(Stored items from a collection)
-------------------------

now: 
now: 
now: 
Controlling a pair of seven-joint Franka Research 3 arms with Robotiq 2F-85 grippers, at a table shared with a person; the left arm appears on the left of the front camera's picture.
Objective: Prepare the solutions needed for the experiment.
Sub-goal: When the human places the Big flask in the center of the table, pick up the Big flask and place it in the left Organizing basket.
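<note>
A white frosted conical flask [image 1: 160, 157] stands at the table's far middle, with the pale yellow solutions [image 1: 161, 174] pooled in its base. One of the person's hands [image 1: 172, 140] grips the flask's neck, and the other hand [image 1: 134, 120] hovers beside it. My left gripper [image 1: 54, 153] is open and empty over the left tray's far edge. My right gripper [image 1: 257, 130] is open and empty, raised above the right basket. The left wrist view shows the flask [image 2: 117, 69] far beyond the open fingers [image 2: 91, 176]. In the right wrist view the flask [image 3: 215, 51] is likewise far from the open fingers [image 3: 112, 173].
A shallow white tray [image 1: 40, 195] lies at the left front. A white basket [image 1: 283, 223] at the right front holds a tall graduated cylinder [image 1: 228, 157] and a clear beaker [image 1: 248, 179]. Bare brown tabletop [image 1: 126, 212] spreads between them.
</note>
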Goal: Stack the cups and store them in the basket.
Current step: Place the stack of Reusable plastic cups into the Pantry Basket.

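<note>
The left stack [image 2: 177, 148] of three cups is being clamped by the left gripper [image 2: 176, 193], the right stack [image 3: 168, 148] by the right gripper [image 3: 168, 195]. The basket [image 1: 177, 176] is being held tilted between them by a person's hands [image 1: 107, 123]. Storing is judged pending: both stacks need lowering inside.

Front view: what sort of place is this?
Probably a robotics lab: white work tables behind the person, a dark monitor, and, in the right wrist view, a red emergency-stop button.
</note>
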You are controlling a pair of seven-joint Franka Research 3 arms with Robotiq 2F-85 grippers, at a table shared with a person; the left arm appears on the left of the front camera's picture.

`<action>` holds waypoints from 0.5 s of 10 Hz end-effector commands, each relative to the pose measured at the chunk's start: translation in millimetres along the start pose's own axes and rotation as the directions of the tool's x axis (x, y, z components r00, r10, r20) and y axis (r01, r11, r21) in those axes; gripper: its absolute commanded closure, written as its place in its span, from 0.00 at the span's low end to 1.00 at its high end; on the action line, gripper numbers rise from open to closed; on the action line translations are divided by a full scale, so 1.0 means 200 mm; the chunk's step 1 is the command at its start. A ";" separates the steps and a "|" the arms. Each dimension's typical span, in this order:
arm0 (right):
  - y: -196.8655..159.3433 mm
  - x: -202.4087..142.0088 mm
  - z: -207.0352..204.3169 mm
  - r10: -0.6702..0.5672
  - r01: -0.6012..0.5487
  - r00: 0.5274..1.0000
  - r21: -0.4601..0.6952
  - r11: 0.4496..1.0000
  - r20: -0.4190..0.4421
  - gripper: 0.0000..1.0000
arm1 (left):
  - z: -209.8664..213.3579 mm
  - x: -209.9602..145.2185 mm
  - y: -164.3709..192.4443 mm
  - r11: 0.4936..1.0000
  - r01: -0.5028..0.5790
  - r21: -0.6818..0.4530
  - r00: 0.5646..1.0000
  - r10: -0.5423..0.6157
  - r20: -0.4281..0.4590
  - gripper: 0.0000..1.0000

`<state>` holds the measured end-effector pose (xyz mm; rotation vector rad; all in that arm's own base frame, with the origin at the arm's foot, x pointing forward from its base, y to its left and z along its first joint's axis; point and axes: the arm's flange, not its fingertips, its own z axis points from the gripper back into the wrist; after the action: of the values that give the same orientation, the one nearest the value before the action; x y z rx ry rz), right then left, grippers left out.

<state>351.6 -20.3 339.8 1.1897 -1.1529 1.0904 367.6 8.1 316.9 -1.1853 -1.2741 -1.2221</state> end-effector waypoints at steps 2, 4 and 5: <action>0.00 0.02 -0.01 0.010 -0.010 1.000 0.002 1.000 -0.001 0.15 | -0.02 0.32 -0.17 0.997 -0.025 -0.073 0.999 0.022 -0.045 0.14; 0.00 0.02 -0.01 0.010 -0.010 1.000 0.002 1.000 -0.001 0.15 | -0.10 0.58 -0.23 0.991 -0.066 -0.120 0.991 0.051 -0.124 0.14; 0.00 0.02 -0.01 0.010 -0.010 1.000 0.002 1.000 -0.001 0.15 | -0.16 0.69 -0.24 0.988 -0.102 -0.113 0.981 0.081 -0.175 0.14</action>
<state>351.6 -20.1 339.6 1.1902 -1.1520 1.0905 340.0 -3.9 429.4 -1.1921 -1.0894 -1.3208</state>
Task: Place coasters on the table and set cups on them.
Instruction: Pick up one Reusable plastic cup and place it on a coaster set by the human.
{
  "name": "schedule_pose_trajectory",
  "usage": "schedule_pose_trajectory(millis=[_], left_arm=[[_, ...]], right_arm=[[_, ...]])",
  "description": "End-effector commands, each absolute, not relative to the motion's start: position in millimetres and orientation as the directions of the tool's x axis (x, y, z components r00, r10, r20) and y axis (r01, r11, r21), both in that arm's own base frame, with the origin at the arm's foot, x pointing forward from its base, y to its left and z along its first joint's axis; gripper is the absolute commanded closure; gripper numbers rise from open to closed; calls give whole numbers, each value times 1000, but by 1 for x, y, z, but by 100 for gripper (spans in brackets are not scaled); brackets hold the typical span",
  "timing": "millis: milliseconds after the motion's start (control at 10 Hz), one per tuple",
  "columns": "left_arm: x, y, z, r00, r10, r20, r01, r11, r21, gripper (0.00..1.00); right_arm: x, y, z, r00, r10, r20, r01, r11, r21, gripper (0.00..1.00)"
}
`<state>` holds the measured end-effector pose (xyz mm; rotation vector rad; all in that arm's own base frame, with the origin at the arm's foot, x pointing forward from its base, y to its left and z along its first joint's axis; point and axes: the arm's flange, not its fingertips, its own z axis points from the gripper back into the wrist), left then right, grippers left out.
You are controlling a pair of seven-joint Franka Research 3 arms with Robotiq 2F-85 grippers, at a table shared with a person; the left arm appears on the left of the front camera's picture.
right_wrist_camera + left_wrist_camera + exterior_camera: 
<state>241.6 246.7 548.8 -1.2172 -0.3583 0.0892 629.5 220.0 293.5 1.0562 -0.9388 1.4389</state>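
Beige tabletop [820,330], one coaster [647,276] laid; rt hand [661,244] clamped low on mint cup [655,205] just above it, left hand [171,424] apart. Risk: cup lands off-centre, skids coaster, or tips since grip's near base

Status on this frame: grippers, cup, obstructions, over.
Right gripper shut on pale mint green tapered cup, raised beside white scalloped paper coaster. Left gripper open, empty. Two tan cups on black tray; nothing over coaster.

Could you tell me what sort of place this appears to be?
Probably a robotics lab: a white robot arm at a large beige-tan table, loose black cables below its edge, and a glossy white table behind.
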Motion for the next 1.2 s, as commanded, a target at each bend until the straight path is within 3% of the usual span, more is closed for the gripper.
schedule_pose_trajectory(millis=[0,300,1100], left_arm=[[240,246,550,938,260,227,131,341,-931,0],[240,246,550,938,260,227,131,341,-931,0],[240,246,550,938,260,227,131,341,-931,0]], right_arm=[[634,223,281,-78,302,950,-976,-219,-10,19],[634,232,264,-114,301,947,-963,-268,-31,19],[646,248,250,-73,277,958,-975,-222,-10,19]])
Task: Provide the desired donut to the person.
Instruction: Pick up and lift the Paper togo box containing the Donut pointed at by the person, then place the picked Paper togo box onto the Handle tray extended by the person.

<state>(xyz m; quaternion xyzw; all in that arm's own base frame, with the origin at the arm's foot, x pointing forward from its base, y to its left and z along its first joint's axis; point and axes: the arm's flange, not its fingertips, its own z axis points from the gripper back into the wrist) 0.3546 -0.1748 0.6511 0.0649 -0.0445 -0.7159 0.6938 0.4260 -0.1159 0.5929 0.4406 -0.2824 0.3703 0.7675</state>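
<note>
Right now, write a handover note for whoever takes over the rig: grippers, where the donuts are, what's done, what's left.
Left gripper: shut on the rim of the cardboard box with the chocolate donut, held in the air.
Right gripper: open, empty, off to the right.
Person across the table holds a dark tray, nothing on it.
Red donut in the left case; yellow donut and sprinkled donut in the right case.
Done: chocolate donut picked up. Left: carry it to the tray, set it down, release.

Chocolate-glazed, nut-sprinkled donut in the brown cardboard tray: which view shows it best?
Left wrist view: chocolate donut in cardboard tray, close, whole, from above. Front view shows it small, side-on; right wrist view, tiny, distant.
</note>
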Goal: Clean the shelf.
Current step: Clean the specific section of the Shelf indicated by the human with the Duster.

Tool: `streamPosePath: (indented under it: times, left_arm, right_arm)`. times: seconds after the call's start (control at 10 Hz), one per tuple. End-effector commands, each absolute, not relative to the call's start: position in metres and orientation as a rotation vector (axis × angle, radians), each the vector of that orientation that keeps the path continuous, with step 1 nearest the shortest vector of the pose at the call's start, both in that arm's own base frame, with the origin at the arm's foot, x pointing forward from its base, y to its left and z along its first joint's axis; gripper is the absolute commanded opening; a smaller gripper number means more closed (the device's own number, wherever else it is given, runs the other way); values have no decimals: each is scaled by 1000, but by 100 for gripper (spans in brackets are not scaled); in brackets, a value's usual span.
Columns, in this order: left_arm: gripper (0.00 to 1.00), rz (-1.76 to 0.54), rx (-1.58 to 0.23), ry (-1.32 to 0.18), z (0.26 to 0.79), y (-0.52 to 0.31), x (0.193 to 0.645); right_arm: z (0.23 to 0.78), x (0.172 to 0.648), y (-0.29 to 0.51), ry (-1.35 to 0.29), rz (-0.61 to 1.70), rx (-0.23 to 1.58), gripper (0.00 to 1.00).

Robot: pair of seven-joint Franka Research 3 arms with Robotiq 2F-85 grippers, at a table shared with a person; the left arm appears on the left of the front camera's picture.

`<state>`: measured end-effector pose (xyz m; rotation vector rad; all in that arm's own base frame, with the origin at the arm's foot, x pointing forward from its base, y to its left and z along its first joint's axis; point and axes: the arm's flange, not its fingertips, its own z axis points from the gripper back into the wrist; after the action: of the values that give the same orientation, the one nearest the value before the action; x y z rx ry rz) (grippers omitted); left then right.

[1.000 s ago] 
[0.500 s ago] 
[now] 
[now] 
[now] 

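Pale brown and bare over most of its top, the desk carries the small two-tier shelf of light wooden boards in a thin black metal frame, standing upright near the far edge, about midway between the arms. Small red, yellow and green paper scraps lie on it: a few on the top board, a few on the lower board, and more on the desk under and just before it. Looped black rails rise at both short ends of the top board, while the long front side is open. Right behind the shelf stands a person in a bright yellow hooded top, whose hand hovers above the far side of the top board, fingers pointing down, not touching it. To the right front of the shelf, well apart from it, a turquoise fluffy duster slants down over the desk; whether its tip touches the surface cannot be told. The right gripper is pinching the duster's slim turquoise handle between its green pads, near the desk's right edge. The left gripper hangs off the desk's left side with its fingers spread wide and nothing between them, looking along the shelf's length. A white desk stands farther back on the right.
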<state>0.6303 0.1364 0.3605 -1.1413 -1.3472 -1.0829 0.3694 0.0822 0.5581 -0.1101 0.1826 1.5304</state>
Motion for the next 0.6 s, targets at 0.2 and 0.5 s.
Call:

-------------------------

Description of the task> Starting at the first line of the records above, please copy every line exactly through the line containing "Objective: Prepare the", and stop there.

Finished task>
now: 
now: 
now: 
Controlling a pair of seven-joint Franka Research 3 arms with Robotiq 2F-85 grippers, at a table shared with a person; the left arm appears on the left of the front camera's picture.
Objective: Prepare the solutions needed for the experiment.

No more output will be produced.